Bei der nächsten Adresse in einer Kurve steht etwas mehr. Hier wird wieder deutlich: Die Arbeit der Müllmänner ist gefährlich, dass alle in Signalfarben gekleidet sind, ist wichtig, gerade beim Aussteigen müssen Freitag und Co. aufpassen. Auf der viel befahrenen Straße in Alveslohe werden die Sperrmüllwagen zuweilen recht schnell überholt. Zu schnell. Und Rücksicht nehmen viele nicht. Freitag sagt verärgert: „Wir holen auch bei denen ihren Scheißdreck ab.“ Ein wenig mehr Achtung voreinander wäre ihm wichtig.

Auch wenn es nach seiner Überzeugung im Straßenverkehr härter zugeht als früher, Freitag macht seine Arbeit gerne.
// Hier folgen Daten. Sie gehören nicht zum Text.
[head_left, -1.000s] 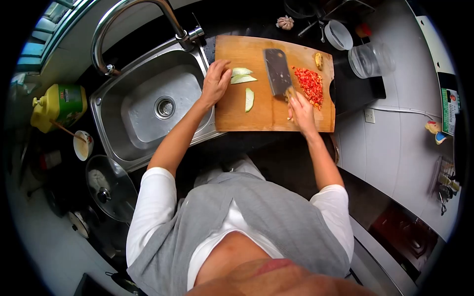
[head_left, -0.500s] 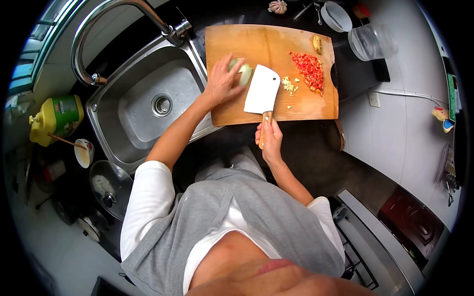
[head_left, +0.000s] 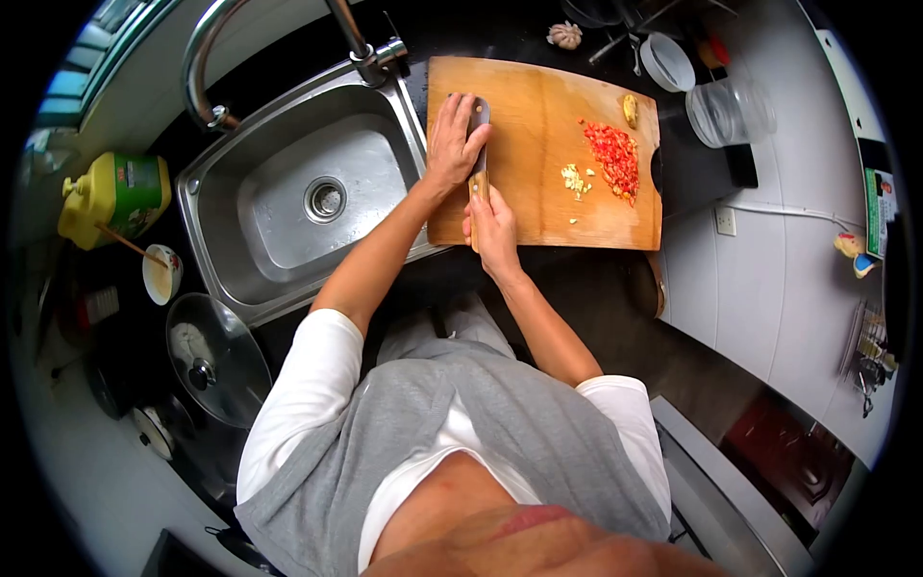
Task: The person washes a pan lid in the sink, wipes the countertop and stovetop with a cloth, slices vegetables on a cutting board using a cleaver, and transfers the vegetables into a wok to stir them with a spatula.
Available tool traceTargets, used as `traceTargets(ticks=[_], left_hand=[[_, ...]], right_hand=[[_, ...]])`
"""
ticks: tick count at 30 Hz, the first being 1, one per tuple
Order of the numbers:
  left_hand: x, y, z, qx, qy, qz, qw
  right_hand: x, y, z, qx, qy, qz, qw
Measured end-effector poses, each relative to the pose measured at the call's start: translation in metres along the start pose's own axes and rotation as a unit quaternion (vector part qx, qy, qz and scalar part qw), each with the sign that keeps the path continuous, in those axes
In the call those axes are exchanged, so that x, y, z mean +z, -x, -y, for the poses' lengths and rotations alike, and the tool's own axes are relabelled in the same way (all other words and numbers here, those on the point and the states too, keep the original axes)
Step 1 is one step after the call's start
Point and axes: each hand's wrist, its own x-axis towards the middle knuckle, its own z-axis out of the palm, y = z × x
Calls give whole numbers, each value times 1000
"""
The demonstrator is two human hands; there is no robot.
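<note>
In the head view, my right hand (head_left: 493, 231) is wrapped round the wooden handle of a cleaver (head_left: 479, 117). The blade stands nearly on edge at the left part of the wooden cutting board (head_left: 529, 115). Against its left side lies my left hand (head_left: 454, 142), fingers together and bent over the board, thumb reaching to the blade. The pale green, onion-like vegetable seen there earlier is now hidden beneath this hand. Chopped red chili (head_left: 613, 162) lies at the board's right, beside chopped garlic (head_left: 575, 180) and a yellowish-brown piece of ginger (head_left: 630, 111).
A steel sink (head_left: 226, 264) with a tap (head_left: 197, 72) borders the board on the left. Beyond the board are a garlic bulb (head_left: 564, 37), a white bowl (head_left: 667, 62) and a clear container (head_left: 728, 111). A yellow jug (head_left: 91, 207), small bowl (head_left: 162, 279) and glass lid (head_left: 219, 361) stand left.
The cleaver has moved left and turned from lying broadside to standing on edge. My left hand has closed over the pale vegetable, and the view has shifted slightly.
</note>
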Motion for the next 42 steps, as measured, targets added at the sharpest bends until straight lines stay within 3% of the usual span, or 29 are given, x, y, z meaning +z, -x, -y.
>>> traceTargets(ticks=[2, 3, 4, 5, 6, 7, 8, 9, 10, 12, 14, 15, 18, 19, 21, 25, 27, 28, 30, 32, 34, 36, 38, 39, 40, 41, 42], left_hand=[[-8, 3, -3, -78, 109, -127, 983], [-16, 4, -6, -108, 161, -172, 966], [-18, 5, -3, -139, 182, -244, 942], [-24, 7, -4, -141, 181, -251, 940], [-31, 9, -4, -202, 359, -305, 858], [-38, 10, -3, -249, 523, -346, 738], [-46, 15, 2, -257, 582, -346, 690], [-55, 20, 2, -270, 609, -350, 659], [-65, 26, 2, -282, 633, -357, 626], [-79, 42, 20, -298, 669, -367, 574], [-99, 63, 38, -279, 748, -360, 482], [-117, 73, 34, -252, 785, -355, 440], [-174, 125, 30, -204, 822, -353, 397], [-193, 146, 30, -177, 814, -356, 423], [-244, 200, 13, -151, 771, -399, 474], [-357, 336, -62, -123, 655, -562, 491], [-406, 437, -93, -18, 594, -617, 516], [-433, 486, -119, -11, 507, -668, 545], [-481, 574, -175, -94, 218, -806, 542], [-516, 647, -221, -175, -23, -857, 484], [-547, 712, -253, -280, -217, -828, 435], [-570, 793, -260, -441, -354, -713, 415], [-586, 833, -254, -735, -495, -397, 241], [-588, 834, -242, -779, -513, -300, 200], [-592, 821, -237, -752, -549, -270, 248], [-598, 776, -235, -728, -530, -301, 314], [-594, 773, -213, -576, -580, -378, 435]], right_hand=[[6, 9, 9, -34, 160, 30, 986], [8, 10, 11, -35, 162, 36, 986], [10, 13, 12, -147, 279, 48, 948], [12, 16, 16, -256, 388, 59, 883], [14, 21, 22, -259, 391, 65, 881], [17, 27, 30, -265, 414, 95, 865], [20, 32, 36, -272, 436, 127, 849], [17, 31, 33, -357, 464, 129, 800], [14, 36, 36, -361, 462, 147, 797], [9, 52, 46, -181, 381, 197, 885], [7, 61, 52, 14, 237, 200, 951], [4, 58, 45, 7, 243, 201, 949], [24, 54, 44, 86, 214, 168, 958], [30, 48, 37, 92, 227, 181, 952], [47, 47, 26, 79, 243, 174, 951], [66, 42, 4, 61, 240, 225, 942], [80, 38, -16, 91, 202, 239, 945], [90, 38, -24, 90, 205, 259, 940], [111, 50, -46, 101, 185, 209, 955], [129, 59, -65, 100, 176, 183, 962], [141, 60, -82, 91, 173, 209, 958], [179, 105, -86, 73, 215, 162, 960], [202, 131, -94, 63, 213, 128, 967], [200, 127, -101, 78, 206, 155, 963], [194, 113, -108, 103, 155, 194, 963], [208, 135, -103, 140, 106, 147, 973], [192, 117, -112, 159, 74, 165, 971]])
Vor 27 Jahren fing für ihn beim Wege-Zweckverband alles an. Damals musste er nach der Zeit bei der Bundeswehr feststellen, dass die Landwirtschaft zu Hause in Wulfsfelde (Gemeinde Pronstorf) als Haupterwerb keine Zukunft hat. Heute hält er sich ein paar Hochland-Rinder und würde gerne auch zwei Schweine laufen lassen. „Das ist wegen der vielen Vorschriften aber kaum zu machen“, sagt er auf dem Weg zur nächsten Adresse. Da hingegen ist der Müll schon weg. „Das war nur eine Regentonne. Die hat Olli allein geschafft“, funkt Roland Niemann. „Wenn du den Olli von der Leine lässt...“, frotzelt Freitag zurück. Die Stimmung bleibt gut unter den vier Kollegen.

Am nächsten Sperrmüllhaufen wird dann auch einmal der Kran am Wagen für Metallschrott aktiviert. Per Fernsteuerung hebt Andreas Albrecht den Schrott auf und lädt ihn ab, während ein paar Autofahrer wenden und einen anderen Weg wählen. Denn durch den Kran dauert es länger als sonst. Am Straßenrand schaut ein kleiner Junge auf seinem Dreirad fasziniert zu. „Jungs wollen gerne Müllmann werden“, sagt Freitag. „Sie sind von den großen Fahrzeugen und den blinkenden Lichtern fasziniert.“ Der Berufswunsch hält bei den meisten aber nicht lange an. Freitag und seine Kollegen beweisen allerdings, dass der Beruf trotz allem Dreck, Gestank und dem zunehmenden Verkehr auf den Straßen auch Spaß machen kann.